====== SOURCE DATA ======

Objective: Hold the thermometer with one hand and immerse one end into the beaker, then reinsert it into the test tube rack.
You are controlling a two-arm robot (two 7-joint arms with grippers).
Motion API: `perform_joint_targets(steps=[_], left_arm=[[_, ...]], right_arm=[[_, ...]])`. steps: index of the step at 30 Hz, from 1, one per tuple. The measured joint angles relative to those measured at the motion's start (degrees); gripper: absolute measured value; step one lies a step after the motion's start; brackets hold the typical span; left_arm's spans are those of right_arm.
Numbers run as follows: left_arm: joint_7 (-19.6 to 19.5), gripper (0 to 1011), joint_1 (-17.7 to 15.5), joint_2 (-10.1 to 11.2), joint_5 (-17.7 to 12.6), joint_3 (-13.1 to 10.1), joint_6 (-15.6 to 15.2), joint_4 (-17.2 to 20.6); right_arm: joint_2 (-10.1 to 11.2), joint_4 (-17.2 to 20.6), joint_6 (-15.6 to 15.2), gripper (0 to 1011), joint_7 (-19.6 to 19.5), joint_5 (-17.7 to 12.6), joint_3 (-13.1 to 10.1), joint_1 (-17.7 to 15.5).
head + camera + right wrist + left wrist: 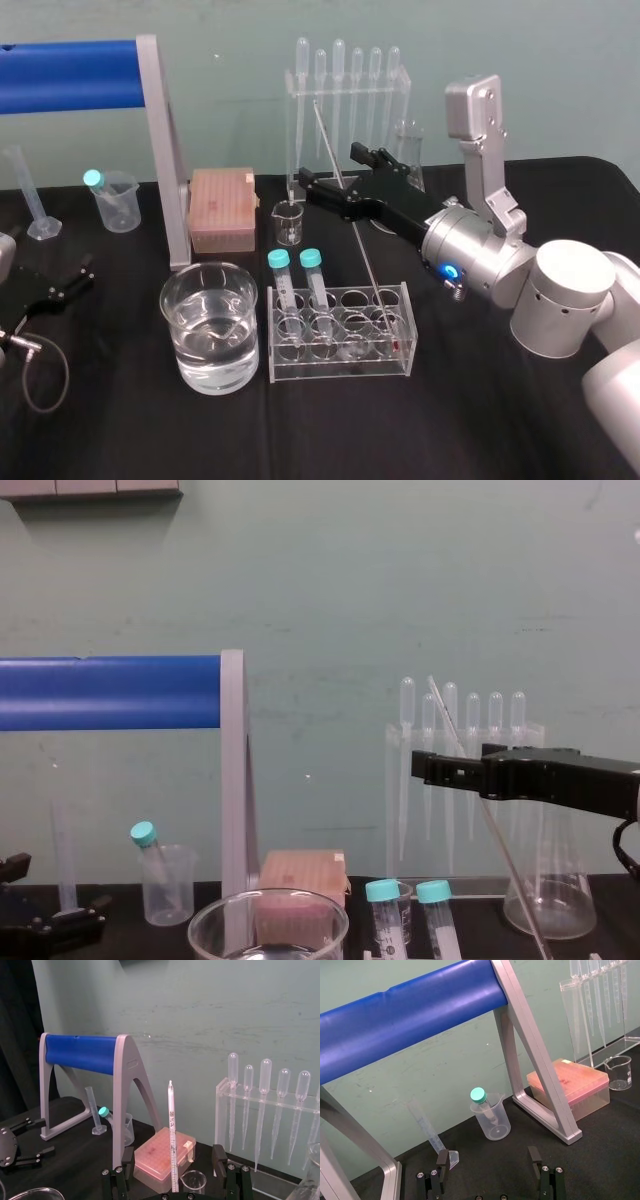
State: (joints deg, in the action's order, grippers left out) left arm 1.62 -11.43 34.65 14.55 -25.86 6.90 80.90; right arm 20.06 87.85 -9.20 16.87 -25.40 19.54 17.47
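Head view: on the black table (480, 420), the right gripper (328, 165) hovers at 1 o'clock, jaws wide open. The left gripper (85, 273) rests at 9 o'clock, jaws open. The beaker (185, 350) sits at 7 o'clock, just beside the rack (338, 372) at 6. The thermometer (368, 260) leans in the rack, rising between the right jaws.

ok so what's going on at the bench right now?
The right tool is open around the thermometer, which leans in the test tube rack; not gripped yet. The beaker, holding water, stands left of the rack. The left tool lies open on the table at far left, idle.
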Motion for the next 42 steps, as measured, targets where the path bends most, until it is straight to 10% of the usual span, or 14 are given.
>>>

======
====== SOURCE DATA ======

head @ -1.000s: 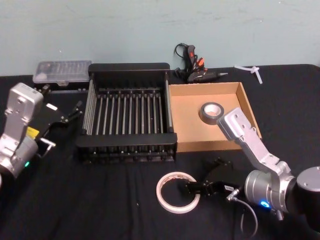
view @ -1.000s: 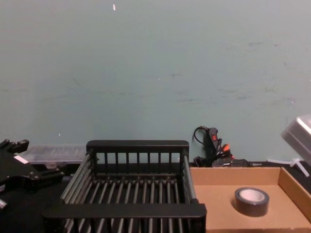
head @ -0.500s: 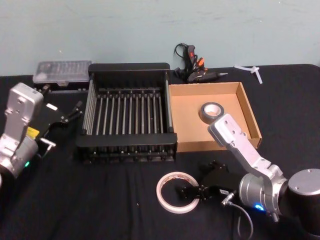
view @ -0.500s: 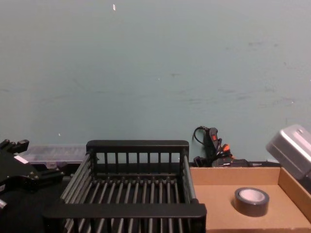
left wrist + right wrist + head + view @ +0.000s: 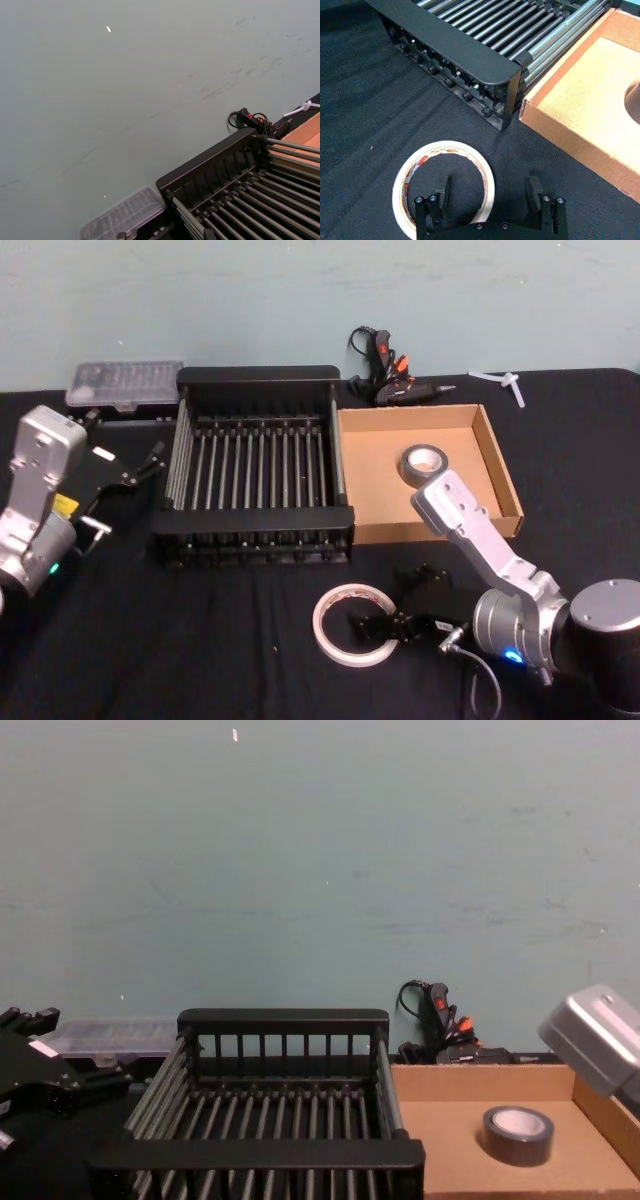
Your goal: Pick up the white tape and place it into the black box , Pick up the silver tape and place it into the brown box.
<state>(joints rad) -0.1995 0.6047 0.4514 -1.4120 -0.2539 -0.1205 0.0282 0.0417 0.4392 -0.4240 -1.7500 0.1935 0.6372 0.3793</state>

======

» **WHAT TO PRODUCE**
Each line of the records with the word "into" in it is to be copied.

» **YOUR SOLUTION**
Objective: Hold the thermometer with one hand and immerse one end into the beaker, then reinsert it into the test tube rack.
Your goal: Pick up the white tape and place it into the black box , Pick up the silver tape and place it into the brown box.

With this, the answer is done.